Big Data on your local machine : How to install Hadoop 2.6.0
Many people from time to time google next phrase: “how to install hadoop in my cloud”
Today I try to help all these guys with their problem. I am going to describe step by step all my troubles with Apache Hadoop 2.6.0 installation.
Exordium
Let’s start!
Of course, you should have a Virtual Machine (VM) with Ubuntu 14.10, for example. I don’t give you garantee for another Unix systems, sorry.
Let’s suppose you have already installed the operating system.
If you haven’t ssh and rsync clients, please install it
$ sudo apt-get update && sudo apt-get upgrade
$ sudo apt-get install ssh
$ sudo apt-get install rsync
Before Hadoop installation you need to have a fresh version of Java on your VM. If you have no Java, you should install it by next commands:
if you want OpenJDK 7
$ sudo apt-get install openjdk-7-jdk
if you want Oracle JDK, please clear all OpenJDK dependencies
$ sudo apt-get purge openjdk*
And after that you can install Oracle JDK 7 by next commands
$ sudo apt-get install python-software-properties
$ sudo add-apt-repository ppa:webupd8team/java
$ sudo apt-get update
$ sudo apt-get install oracle-java7-installer
Comment: I’d like Java 8, but it can be a lot of problems with fresh Hadoop 2.6.0 and it has a very low probability that newby will write hard MapReduce jobs in his first time with Hadoop.
Hadoop pulling
All manuals recommend us to create a new user with typical name ‘hduser’ which will handle our data from Hadoop face (of course not)
$ sudo addgroup hadoop // it creates special user group
System will ask you about a password, please type it and remember
$ sudo adduser --ingroup hadoop hduser // it includes our user to the group
$ sudo usermod -aG sudo hduser
After that you should switch on the new user and change all system variables for the new user.
It’s easy, please type su hduser and enter the password (of course you remembered)
Now, after successful logging you should create and setup SSH certificates ’cause Hadoop uses SSH (to access its nodes)

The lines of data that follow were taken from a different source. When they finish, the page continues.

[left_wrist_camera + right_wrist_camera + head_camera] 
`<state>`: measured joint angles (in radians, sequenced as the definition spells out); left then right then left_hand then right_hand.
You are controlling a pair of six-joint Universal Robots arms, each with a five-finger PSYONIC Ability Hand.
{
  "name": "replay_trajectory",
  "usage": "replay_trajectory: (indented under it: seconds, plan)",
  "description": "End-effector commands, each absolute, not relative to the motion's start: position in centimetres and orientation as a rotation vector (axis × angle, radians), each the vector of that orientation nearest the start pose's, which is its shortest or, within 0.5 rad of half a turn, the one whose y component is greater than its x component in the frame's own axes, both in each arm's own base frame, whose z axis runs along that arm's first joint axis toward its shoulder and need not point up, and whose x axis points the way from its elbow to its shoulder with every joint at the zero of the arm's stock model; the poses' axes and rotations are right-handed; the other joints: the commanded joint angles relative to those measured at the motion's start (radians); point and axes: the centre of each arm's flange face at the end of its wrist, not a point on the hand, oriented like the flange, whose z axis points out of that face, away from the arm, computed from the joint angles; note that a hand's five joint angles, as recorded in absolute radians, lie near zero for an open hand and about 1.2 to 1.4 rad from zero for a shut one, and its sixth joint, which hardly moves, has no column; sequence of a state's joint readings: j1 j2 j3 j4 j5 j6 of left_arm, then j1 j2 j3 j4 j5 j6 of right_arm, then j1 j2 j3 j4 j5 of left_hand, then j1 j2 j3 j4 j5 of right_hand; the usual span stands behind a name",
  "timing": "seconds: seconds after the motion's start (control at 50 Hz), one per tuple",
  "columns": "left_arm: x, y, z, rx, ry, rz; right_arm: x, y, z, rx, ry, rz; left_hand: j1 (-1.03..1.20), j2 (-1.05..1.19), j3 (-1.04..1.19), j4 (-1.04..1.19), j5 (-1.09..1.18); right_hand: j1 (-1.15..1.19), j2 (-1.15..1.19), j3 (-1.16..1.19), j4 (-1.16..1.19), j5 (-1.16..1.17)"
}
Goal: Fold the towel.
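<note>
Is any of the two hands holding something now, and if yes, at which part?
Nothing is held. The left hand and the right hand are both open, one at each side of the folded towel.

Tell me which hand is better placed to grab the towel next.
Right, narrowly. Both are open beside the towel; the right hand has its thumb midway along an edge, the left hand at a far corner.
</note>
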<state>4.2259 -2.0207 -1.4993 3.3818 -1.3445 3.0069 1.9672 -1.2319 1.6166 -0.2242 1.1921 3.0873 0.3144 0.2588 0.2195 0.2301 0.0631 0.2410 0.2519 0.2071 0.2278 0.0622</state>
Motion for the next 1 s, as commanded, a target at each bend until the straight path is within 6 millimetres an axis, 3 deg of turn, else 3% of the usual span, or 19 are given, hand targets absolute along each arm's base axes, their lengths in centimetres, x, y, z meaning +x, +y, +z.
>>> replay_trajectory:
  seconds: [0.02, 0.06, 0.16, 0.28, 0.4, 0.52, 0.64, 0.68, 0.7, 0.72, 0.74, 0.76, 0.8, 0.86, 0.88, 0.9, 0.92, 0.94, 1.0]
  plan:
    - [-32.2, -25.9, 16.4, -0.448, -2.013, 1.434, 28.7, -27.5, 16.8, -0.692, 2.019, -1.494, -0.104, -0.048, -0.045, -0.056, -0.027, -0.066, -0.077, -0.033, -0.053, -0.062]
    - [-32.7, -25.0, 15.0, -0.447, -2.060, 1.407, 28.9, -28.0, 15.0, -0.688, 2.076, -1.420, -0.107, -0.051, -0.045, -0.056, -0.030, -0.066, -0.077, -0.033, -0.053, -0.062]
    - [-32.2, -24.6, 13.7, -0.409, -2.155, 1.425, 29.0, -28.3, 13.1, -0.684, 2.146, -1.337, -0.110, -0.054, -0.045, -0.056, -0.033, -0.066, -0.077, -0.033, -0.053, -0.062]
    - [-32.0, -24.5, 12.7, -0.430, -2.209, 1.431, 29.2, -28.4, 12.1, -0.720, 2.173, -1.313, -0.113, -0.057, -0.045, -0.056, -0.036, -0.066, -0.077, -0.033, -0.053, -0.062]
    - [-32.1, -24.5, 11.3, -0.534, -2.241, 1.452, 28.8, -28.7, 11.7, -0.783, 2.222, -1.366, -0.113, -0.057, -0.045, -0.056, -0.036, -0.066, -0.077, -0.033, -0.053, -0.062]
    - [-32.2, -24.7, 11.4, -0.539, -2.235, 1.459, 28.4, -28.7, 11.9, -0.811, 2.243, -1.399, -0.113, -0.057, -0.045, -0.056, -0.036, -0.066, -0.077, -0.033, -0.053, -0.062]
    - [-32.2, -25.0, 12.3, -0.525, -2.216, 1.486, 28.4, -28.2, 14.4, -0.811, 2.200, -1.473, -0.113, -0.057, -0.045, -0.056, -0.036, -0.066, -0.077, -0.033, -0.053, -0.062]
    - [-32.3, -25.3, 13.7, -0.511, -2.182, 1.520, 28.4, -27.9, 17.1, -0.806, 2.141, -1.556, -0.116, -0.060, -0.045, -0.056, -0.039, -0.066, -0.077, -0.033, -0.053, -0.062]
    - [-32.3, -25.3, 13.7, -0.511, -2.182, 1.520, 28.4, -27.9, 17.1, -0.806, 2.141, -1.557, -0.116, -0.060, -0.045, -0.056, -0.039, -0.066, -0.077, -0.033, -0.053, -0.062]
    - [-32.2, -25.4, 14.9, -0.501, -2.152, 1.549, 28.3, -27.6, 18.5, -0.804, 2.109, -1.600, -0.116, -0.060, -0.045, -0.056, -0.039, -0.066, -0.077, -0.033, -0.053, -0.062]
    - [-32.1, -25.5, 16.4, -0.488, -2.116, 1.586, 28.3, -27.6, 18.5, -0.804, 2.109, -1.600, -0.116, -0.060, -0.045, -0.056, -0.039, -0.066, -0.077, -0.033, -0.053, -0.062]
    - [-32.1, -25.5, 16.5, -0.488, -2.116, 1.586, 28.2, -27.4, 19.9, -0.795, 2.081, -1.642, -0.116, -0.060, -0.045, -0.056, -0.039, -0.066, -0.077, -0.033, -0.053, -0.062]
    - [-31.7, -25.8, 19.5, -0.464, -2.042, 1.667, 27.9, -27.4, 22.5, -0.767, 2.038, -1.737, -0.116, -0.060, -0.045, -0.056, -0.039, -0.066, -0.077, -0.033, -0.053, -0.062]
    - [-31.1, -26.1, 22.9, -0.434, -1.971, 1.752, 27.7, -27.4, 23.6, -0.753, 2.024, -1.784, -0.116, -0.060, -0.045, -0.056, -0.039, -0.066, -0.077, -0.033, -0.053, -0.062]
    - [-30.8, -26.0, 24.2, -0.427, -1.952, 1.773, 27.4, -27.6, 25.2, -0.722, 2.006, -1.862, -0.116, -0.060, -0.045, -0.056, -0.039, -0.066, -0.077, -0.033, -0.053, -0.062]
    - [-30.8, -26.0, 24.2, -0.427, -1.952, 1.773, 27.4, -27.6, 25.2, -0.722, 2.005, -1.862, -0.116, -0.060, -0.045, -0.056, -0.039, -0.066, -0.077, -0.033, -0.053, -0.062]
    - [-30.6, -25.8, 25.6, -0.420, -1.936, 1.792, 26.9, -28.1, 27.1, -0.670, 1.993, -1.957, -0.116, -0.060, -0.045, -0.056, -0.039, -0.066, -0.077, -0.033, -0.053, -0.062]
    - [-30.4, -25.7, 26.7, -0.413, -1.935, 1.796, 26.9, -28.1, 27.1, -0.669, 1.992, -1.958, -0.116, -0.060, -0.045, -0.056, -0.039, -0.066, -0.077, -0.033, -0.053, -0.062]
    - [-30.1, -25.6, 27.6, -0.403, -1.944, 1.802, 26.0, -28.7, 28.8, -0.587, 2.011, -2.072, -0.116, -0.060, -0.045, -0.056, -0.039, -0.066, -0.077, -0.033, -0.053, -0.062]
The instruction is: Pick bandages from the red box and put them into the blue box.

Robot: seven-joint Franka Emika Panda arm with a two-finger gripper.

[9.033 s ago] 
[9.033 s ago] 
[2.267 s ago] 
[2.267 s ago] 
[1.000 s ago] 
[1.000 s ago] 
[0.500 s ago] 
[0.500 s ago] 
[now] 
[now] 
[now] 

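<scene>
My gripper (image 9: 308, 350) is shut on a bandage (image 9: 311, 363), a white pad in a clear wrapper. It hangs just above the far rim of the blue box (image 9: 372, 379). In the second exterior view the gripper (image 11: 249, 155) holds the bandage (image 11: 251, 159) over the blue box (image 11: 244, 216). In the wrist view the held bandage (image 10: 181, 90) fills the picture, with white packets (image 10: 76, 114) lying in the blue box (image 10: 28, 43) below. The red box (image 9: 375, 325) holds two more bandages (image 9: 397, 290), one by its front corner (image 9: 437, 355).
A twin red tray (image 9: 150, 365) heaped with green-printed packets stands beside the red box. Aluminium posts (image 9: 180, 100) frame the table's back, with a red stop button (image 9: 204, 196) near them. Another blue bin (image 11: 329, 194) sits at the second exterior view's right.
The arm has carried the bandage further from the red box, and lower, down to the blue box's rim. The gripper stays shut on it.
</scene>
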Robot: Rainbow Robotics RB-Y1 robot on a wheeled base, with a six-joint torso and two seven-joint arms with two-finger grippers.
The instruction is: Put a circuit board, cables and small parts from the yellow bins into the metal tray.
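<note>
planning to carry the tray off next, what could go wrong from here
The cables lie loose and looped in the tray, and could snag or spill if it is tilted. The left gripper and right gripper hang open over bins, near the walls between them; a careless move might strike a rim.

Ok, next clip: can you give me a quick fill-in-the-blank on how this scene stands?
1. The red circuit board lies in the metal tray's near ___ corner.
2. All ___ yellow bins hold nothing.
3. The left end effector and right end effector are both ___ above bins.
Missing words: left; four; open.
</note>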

$ ssh-keygen -t rsa -P '' $ cat ~/.ssh/id_rsa.pub >> ~/.ssh/authorized_keys
System may ask you about a possible filename for storing SSH certificates after first command executing. You can skip this step with empty name. The second command adds an open key to the list of special (authorized) keys and Hadoop can connect by SSH without asking a password.
Hadoop installing
Let’s create special directory for Hadoop downloading.
$ sudo mkdir /downloads
$ cd downloads/
$ sudo wget http://apache-mirror.rbc.ru/pub/apache/hadoop/common/stable/hadoop-2.6.0.tar.gz
After that we should to move archieve file to /usr/local (typical directory) and unpack it. Of course, you should give a permisson (write, read and all possible dirty things) for the hduser.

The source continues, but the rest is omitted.